EXERCISE INSTRUCTIONS: Your job with the data below: print everything from the line that holds "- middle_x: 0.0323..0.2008" down to the line that holds "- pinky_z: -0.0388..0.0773", ends included, exactly, and nothing else.
BEGIN
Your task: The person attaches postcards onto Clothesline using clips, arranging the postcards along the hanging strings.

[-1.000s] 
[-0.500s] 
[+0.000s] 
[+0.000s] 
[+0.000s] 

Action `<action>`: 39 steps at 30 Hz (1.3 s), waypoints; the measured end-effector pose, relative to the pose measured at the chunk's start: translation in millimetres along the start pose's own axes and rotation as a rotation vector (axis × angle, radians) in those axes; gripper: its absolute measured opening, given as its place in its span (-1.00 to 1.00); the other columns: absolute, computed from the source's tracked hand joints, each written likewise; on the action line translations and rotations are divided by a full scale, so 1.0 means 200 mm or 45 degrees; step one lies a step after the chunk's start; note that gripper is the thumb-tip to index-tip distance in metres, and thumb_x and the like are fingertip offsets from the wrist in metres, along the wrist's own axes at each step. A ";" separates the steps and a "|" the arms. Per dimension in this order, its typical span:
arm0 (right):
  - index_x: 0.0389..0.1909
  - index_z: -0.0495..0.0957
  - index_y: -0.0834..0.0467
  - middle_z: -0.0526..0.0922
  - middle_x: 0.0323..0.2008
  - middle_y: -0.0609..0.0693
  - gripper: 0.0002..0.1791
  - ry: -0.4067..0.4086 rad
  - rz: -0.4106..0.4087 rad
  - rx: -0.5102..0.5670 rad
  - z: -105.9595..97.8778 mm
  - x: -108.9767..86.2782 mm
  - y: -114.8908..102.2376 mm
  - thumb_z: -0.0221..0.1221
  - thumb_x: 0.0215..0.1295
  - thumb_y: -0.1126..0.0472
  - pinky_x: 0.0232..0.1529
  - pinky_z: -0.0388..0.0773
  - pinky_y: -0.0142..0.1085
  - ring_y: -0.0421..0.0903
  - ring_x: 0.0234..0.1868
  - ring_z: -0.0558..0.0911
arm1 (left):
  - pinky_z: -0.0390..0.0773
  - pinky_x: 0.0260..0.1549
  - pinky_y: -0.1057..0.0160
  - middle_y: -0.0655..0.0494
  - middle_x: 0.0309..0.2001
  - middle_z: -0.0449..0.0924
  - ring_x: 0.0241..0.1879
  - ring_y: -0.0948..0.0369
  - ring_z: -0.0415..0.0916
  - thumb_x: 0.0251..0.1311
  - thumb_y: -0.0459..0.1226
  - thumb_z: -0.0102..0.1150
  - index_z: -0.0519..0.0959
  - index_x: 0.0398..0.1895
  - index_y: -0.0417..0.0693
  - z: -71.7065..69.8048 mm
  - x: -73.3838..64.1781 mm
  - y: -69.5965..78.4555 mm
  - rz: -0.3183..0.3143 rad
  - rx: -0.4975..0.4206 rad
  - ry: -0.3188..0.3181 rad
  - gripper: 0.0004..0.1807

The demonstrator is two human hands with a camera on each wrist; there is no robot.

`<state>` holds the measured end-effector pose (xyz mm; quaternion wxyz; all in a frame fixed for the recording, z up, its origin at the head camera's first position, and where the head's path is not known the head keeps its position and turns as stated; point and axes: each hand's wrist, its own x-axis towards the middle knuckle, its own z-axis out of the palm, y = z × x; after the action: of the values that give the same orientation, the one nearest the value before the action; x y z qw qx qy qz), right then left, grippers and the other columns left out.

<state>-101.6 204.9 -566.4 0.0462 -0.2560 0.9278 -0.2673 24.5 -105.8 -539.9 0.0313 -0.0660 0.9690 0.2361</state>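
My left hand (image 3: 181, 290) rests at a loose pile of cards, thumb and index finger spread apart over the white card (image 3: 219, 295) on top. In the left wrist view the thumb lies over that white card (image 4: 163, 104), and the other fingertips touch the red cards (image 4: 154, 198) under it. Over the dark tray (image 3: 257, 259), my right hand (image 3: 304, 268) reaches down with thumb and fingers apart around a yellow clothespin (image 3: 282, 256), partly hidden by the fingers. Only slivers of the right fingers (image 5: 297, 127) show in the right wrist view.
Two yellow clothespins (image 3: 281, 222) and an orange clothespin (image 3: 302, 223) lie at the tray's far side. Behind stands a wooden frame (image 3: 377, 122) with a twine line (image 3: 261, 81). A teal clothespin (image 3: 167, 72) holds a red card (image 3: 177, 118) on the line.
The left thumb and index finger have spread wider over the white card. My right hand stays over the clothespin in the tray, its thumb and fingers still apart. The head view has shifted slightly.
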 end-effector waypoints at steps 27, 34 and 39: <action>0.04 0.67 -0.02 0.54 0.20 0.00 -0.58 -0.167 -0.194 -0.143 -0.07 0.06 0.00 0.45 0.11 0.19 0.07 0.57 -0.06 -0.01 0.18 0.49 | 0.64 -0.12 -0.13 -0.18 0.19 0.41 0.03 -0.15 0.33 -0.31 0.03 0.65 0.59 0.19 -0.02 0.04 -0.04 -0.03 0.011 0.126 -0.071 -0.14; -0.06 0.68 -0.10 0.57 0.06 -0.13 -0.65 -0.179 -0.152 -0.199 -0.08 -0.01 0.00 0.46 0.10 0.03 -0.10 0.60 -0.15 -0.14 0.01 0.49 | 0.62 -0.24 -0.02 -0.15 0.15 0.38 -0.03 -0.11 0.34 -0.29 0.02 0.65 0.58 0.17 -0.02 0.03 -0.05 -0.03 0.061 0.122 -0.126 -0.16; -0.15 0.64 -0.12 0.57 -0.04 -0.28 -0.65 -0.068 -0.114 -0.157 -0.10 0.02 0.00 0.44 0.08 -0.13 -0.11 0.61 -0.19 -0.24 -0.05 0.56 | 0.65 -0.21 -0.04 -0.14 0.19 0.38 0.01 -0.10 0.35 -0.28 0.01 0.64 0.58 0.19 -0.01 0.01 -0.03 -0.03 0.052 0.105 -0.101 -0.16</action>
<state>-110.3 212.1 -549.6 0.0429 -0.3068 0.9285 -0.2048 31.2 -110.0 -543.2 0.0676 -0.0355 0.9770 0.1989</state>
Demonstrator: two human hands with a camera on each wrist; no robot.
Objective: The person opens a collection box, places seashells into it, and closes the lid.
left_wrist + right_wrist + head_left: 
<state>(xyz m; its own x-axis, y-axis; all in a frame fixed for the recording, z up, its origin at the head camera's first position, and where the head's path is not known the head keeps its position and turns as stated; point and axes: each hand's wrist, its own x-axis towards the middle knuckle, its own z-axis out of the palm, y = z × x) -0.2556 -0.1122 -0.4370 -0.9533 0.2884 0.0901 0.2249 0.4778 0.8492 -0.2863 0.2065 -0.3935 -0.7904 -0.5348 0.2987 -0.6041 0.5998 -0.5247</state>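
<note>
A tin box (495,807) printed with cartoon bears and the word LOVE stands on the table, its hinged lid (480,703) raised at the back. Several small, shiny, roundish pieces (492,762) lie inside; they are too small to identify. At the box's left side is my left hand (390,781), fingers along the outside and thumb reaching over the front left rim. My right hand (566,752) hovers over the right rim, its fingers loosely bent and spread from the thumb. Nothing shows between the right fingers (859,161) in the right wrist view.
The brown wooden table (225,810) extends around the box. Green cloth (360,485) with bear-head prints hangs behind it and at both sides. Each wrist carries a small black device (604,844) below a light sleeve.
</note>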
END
OUTPUT OF THE TASK:
  - middle_x: 0.0323..0.2008
  - middle_y: -0.0609..0.0693
  - gripper: 0.0002..0.1791
  - ry: -0.4067..0.4086 rad
  - rz: -0.4106..0.4087 rad
  - rx: -0.5102..0.5670 rad
  - z: -105.9595..97.8778 mm
  - x: -108.9767..86.2782 mm
  - y: -114.8908..102.2376 mm
  - thumb_z: -0.0221..0.1221
  - thumb_x: 0.0215..0.1295
  - thumb_y: -0.1126..0.0472
  - pinky_x: 0.0232..0.1529
  - pinky_z: -0.0388..0.0773

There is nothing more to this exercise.